▶ [Goal of the exercise]
Extract exactly those lines that lie between the start of the material and the line with "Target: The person", including both boundary lines and no others.

(Records supplied)

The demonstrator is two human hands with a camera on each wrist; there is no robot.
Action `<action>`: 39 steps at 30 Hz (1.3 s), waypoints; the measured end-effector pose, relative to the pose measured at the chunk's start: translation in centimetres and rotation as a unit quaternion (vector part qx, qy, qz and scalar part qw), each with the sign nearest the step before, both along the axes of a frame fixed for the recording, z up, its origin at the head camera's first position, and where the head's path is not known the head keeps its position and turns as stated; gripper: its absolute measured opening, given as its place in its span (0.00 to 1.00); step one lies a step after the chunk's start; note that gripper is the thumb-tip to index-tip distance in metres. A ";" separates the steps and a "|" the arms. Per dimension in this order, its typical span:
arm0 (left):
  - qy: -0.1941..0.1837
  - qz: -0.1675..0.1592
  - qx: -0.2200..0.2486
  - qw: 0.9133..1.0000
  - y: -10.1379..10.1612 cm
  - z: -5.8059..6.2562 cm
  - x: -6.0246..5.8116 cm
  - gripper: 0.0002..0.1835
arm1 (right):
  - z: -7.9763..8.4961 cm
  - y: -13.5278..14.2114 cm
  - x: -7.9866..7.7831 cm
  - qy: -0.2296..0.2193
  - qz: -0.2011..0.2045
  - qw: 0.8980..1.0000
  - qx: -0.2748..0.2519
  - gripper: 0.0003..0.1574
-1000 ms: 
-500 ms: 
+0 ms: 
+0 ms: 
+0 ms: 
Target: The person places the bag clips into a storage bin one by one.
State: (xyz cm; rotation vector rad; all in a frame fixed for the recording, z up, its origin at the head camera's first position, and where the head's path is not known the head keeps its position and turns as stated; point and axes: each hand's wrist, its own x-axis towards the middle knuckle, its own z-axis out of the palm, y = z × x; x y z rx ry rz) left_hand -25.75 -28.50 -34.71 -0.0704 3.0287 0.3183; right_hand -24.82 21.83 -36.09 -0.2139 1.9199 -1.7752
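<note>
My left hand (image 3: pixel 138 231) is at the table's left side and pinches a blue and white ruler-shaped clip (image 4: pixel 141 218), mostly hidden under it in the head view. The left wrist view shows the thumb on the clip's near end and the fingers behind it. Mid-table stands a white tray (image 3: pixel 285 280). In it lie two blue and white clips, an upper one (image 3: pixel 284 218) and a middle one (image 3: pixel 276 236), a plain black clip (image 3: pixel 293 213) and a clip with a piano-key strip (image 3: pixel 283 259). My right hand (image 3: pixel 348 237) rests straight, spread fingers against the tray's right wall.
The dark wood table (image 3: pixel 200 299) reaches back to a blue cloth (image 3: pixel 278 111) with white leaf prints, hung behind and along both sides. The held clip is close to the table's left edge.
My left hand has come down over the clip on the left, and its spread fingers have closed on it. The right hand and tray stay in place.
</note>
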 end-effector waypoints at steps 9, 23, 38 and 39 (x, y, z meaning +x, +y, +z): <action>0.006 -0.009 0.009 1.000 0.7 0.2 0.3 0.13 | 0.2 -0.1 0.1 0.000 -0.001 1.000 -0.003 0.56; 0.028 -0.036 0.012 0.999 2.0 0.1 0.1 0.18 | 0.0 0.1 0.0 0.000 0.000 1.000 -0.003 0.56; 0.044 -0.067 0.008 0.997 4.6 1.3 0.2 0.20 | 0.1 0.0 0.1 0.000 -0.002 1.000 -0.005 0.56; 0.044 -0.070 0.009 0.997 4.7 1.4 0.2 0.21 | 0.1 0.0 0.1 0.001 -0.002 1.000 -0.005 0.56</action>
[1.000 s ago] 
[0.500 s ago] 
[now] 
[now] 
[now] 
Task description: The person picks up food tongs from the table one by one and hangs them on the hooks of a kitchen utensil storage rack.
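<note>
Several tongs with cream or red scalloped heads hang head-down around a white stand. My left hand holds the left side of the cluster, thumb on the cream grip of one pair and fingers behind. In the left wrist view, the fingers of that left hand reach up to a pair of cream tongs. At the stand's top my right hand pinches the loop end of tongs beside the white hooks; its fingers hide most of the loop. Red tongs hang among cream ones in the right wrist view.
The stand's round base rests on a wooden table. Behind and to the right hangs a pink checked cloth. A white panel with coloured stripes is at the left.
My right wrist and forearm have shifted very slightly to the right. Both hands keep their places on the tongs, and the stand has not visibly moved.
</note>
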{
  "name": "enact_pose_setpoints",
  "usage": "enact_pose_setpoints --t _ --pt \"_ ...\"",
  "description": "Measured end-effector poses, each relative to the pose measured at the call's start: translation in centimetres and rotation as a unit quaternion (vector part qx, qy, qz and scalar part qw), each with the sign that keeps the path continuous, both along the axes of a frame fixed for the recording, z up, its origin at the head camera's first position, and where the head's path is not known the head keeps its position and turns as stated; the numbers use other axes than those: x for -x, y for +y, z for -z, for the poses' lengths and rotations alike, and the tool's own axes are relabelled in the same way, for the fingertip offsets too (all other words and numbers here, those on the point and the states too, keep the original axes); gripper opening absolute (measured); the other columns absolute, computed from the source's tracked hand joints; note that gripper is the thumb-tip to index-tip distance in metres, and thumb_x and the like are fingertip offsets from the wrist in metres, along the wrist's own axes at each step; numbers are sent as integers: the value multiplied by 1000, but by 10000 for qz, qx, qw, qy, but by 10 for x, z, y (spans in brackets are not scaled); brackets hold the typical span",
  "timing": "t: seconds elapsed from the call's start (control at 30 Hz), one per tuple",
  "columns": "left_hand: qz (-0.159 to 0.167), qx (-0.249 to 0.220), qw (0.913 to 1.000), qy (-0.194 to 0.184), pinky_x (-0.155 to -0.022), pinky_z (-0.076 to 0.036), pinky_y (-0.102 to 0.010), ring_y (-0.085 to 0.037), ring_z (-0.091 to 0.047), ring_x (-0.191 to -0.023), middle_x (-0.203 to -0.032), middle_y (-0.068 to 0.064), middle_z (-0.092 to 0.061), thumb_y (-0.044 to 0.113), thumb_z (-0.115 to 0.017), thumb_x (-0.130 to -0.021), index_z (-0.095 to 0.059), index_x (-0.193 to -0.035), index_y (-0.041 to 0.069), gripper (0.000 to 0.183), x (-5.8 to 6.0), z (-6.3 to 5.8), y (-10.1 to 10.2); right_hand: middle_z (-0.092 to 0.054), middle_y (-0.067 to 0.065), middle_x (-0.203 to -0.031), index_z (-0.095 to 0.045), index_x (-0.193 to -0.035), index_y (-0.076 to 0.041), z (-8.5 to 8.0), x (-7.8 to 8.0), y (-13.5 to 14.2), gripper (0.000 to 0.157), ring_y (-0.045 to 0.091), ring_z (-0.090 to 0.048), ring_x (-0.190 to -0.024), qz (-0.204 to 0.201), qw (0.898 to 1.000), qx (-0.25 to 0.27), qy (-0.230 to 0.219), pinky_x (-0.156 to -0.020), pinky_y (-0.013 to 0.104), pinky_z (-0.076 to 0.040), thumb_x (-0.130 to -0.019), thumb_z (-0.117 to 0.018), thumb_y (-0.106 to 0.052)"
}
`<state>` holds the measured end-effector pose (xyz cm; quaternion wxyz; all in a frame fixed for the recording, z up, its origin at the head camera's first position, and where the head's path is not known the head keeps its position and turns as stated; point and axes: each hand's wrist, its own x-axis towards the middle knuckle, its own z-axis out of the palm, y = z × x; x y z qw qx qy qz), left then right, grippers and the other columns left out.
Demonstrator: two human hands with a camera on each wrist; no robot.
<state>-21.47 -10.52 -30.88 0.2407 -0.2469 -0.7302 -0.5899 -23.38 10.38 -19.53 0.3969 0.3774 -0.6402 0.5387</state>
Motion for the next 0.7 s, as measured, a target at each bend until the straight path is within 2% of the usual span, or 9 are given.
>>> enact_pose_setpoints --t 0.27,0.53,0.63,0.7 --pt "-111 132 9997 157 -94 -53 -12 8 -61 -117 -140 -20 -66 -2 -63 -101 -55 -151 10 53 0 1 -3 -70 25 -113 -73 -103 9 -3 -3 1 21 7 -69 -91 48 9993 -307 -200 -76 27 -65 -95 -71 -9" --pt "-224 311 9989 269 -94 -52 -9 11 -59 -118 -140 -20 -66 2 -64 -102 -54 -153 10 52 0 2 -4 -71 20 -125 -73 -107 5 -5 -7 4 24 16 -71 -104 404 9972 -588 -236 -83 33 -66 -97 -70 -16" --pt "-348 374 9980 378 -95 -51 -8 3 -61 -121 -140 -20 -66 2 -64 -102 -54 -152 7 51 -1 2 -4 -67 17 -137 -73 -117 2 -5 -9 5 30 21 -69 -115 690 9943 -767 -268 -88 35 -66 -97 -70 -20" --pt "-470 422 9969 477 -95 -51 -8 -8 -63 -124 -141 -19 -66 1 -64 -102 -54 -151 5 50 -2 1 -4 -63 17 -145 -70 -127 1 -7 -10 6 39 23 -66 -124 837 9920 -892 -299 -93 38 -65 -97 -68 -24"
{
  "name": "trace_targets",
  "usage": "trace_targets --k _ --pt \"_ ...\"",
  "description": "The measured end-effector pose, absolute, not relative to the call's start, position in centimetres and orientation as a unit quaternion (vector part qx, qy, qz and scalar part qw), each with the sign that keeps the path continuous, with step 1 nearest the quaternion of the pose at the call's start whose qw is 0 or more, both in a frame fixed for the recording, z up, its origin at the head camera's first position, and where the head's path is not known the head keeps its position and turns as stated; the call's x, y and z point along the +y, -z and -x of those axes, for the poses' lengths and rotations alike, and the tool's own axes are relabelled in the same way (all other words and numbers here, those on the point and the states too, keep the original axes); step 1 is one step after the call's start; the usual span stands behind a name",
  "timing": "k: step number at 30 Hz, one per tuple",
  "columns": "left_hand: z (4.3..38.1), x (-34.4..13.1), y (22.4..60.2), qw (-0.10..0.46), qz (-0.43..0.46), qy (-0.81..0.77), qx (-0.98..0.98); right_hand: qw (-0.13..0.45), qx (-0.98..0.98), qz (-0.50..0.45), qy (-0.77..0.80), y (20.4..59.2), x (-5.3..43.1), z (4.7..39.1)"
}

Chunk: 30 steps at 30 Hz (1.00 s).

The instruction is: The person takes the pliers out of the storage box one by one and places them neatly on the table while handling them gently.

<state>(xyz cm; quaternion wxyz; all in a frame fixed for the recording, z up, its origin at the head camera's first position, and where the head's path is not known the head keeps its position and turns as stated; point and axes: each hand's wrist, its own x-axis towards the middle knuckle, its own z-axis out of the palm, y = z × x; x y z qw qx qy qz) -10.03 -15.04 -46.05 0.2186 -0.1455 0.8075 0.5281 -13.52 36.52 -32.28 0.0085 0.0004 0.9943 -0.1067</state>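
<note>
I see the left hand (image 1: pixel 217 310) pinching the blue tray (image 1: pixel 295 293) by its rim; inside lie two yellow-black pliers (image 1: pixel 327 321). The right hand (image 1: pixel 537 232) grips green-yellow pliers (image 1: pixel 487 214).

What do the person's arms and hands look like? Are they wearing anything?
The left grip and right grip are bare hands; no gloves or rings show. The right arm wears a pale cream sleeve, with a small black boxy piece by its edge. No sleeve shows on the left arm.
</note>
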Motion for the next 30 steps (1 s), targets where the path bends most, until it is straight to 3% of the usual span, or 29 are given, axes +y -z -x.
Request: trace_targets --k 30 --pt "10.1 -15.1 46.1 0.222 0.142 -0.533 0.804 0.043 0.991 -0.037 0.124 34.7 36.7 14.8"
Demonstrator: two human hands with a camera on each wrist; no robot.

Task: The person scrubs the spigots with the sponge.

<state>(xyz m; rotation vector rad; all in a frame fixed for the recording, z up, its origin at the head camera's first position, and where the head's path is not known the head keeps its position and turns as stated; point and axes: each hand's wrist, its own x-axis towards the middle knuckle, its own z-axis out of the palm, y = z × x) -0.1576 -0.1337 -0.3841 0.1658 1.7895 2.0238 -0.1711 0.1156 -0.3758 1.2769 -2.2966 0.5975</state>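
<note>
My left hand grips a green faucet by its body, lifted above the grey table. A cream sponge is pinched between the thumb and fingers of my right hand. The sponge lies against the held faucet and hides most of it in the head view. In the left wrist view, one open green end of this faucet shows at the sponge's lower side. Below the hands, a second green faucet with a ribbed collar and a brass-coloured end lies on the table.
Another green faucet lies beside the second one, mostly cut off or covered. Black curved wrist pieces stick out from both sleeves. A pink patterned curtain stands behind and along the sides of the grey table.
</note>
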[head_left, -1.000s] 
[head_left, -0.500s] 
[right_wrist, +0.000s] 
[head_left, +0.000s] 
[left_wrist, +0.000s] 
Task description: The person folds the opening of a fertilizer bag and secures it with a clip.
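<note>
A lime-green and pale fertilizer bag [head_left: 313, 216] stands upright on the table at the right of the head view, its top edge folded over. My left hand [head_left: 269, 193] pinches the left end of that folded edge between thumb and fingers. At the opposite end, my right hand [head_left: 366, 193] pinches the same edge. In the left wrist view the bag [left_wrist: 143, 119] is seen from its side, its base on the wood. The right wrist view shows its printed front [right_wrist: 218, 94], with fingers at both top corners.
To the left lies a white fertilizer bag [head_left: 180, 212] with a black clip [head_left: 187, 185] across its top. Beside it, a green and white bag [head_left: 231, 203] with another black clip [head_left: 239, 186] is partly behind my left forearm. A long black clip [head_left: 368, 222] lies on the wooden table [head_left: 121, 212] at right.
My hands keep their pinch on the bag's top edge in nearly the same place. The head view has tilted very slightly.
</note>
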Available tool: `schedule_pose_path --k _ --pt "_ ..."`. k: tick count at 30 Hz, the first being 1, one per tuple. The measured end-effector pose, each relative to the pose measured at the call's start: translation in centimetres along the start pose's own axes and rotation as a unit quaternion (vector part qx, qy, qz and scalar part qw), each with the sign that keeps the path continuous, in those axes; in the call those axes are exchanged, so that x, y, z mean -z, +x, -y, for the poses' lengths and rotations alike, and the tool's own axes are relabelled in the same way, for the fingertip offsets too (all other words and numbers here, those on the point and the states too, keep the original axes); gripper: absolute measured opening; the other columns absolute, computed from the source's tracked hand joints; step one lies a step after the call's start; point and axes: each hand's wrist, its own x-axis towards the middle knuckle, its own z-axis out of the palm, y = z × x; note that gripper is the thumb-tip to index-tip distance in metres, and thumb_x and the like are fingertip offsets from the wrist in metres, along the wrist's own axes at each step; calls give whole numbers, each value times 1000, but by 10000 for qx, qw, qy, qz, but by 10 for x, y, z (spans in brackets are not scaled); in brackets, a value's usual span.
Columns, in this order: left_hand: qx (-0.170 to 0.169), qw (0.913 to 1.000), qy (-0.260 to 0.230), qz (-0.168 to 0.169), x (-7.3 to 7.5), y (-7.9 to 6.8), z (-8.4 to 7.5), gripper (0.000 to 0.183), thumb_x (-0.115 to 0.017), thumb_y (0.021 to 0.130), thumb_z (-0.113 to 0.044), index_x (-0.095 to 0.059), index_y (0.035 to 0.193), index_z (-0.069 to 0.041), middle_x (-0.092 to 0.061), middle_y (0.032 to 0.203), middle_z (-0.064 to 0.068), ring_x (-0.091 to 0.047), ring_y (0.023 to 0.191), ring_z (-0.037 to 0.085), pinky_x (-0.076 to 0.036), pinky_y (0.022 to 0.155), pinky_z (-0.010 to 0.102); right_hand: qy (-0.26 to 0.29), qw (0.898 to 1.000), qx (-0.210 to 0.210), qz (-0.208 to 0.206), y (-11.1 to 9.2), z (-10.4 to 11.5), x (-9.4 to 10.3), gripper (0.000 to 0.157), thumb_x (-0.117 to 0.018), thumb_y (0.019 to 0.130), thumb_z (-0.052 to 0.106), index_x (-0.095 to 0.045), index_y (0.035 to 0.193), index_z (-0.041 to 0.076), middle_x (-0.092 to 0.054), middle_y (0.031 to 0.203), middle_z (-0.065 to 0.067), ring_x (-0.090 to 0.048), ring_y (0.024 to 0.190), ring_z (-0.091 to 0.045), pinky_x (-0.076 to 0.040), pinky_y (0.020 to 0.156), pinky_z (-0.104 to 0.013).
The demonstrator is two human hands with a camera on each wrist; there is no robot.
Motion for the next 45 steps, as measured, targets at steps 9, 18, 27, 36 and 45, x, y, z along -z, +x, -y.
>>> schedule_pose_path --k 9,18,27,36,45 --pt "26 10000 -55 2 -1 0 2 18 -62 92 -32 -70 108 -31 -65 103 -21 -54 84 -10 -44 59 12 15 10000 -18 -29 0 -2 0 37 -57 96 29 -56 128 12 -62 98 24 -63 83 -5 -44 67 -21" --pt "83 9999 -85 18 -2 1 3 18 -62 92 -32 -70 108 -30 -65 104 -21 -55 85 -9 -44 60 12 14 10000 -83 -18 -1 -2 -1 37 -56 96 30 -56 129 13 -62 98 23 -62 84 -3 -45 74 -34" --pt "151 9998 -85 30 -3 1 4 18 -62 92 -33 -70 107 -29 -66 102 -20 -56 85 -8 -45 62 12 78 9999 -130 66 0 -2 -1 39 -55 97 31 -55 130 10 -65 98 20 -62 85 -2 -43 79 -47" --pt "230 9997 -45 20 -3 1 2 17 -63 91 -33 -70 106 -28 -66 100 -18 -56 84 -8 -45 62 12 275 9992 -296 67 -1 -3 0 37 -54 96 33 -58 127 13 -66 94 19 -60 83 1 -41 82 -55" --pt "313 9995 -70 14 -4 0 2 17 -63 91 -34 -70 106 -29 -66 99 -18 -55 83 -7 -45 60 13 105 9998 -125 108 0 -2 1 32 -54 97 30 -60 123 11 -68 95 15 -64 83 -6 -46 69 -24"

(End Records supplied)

▶ [Response to this exercise]
The demonstrator is two human hands with a camera on each wrist; there is no robot.
Action `<action>`: 39 steps at 30 Hz (1.3 s), waypoints; the measured end-effector pose, relative to the pose measured at the chunk's start: translation in centimetres and rotation as a unit quaternion (vector part qx, qy, qz and scalar part qw), each with the sign nearest the step before, both along the axes of a frame fixed for the recording, z up, its origin at the head camera's first position, and where the head's path is not known the head keeps its position and turns as stated; gripper: its absolute measured opening, given as its place in its span (0.00 to 1.00); step one lies a step after the chunk's start; note that gripper is the thumb-tip to index-tip distance in metres. A ";" separates the steps and a "|" the arms. Per dimension in this order, its typical span:
arm0 (left):
  - qy: -0.1941..0.1837
  - qz: -0.1675..0.1592
  - qx: -0.2200..0.2486
  - qw: 0.9133..1.0000
  - y: -10.1379..10.1612 cm
  - z: -5.8059..6.2562 cm
  - x: -6.0246..5.8116 cm
  - gripper: 0.0002..0.1835
arm1 (right):
  - z: -7.9763..8.4961 cm
  - y: -13.5278..14.2114 cm
  - x: -7.9866..7.7831 cm
  - qy: -0.2296..0.2193
  - qz: -0.2011..0.2045
  - qw: 0.8980..1.0000
  - qx: -0.2748..0.2519
  - gripper: 0.0003..0.1574
-1000 ms: 
-500 ms: 
+0 ms: 
+0 ms: 
+0 ms: 
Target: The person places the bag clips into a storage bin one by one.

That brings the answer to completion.